» **Problem to solve**:
The expected answer is the data below, retyped exactly.

» **Data below**:
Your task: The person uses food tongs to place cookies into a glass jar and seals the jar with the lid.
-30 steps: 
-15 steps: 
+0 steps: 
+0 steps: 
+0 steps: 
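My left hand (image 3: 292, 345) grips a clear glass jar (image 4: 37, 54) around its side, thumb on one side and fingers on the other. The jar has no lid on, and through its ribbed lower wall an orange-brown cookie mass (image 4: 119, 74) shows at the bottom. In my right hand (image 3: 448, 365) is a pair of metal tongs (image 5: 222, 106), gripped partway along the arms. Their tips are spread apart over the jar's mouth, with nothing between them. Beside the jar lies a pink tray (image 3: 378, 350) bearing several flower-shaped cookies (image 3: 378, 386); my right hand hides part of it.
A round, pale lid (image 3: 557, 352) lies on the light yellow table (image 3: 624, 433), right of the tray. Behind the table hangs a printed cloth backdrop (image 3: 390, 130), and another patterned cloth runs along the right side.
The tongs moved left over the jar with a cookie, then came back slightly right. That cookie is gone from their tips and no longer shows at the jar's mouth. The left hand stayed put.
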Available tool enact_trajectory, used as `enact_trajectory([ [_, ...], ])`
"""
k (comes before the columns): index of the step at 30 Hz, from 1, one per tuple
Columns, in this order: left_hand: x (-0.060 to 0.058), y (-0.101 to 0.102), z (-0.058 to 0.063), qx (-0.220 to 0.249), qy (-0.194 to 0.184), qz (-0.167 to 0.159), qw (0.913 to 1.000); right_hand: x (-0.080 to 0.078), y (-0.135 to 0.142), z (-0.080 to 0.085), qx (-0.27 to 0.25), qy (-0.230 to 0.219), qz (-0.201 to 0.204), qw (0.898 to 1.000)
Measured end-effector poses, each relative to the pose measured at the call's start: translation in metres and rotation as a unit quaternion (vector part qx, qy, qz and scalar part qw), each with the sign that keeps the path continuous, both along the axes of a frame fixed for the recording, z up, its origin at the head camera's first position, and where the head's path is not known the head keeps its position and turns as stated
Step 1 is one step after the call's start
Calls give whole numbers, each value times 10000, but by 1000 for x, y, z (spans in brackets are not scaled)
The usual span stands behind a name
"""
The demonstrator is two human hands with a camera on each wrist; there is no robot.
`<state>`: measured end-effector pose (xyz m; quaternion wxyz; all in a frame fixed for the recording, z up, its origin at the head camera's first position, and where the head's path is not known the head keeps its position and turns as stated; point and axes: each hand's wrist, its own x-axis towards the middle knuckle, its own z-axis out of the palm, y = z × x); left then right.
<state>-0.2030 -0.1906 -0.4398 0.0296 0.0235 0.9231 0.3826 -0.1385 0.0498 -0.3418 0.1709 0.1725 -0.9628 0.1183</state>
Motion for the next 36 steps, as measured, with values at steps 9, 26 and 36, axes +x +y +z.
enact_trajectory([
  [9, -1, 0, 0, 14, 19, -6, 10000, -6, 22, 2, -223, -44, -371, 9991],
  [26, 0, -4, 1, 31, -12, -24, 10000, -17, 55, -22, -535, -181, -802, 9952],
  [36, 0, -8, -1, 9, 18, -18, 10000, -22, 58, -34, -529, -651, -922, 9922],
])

» **Output of the exercise**:
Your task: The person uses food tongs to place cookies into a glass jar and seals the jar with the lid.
-30 steps: 
-15 steps: 
+0 steps: 
+0 steps: 
+0 steps: 
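My left hand (image 3: 292, 345) grips a clear glass jar (image 4: 37, 54) around its side, thumb on one side and fingers on the other. The jar has no lid on, and through its ribbed lower wall an orange-brown cookie mass (image 4: 119, 74) shows at the bottom. In my right hand (image 3: 448, 365) is a pair of metal tongs (image 5: 222, 106), gripped partway along the arms. Their tips are spread apart over the jar's mouth, with nothing between them. Beside the jar lies a pink tray (image 3: 378, 350) bearing several flower-shaped cookies (image 3: 378, 386); my right hand hides part of it.
A round, pale lid (image 3: 557, 352) lies on the light yellow table (image 3: 624, 433), right of the tray. Behind the table hangs a printed cloth backdrop (image 3: 390, 130), and another patterned cloth runs along the right side.
The tongs moved left over the jar with a cookie, then came back slightly right. That cookie is gone from their tips and no longer shows at the jar's mouth. The left hand stayed put.
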Available tool enact_trajectory, used as `enact_trajectory([ [_, ...], ])`
"""
k (comes before the columns): index of the step at 30 Hz, from 1, one per tuple
Columns, in this order: left_hand: x (-0.060 to 0.058), y (-0.101 to 0.102), z (-0.058 to 0.063), qx (-0.220 to 0.249), qy (-0.194 to 0.184), qz (-0.167 to 0.159), qw (0.913 to 1.000); right_hand: x (-0.080 to 0.078), y (-0.135 to 0.142), z (-0.080 to 0.085), qx (-0.27 to 0.25), qy (-0.230 to 0.219), qz (-0.201 to 0.204), qw (0.898 to 1.000)
Measured end-effector poses, each relative to the pose measured at the call's start: translation in metres and rotation as a unit quaternion (vector part qx, qy, qz and scalar part qw), each with the sign that keeps the path continuous, both along the axes of a frame fixed for the recording, z up, its origin at the head camera's first position, and where the head's path is not known the head keeps its position and turns as stated
Step 1 is one step after the call's start
Calls give whole numbers, each value times 10000, but by 1000 for x, y, z (spans in brackets are not scaled)
The usual span stands behind a name
"""
The demonstrator is two human hands with a camera on each wrist; there is no robot.
`<state>`: measured end-effector pose (xyz m; quaternion wxyz; all in a frame fixed for the recording, z up, its origin at the head camera's first position, and where the head's path is not known the head keeps its position and turns as stated; point and axes: each hand's wrist, its own x-axis towards the middle knuckle, its own z-axis out of the palm, y = z × x); left then right.
<state>-0.2030 -0.1906 -0.4398 0.0296 0.0235 0.9231 0.3826 -0.1385 0.0498 -0.3418 0.1709 0.1725 -0.9628 0.1183</state>
Motion for the next 36 steps, as measured, with values at steps 9, 26 and 36, axes +x +y +z.
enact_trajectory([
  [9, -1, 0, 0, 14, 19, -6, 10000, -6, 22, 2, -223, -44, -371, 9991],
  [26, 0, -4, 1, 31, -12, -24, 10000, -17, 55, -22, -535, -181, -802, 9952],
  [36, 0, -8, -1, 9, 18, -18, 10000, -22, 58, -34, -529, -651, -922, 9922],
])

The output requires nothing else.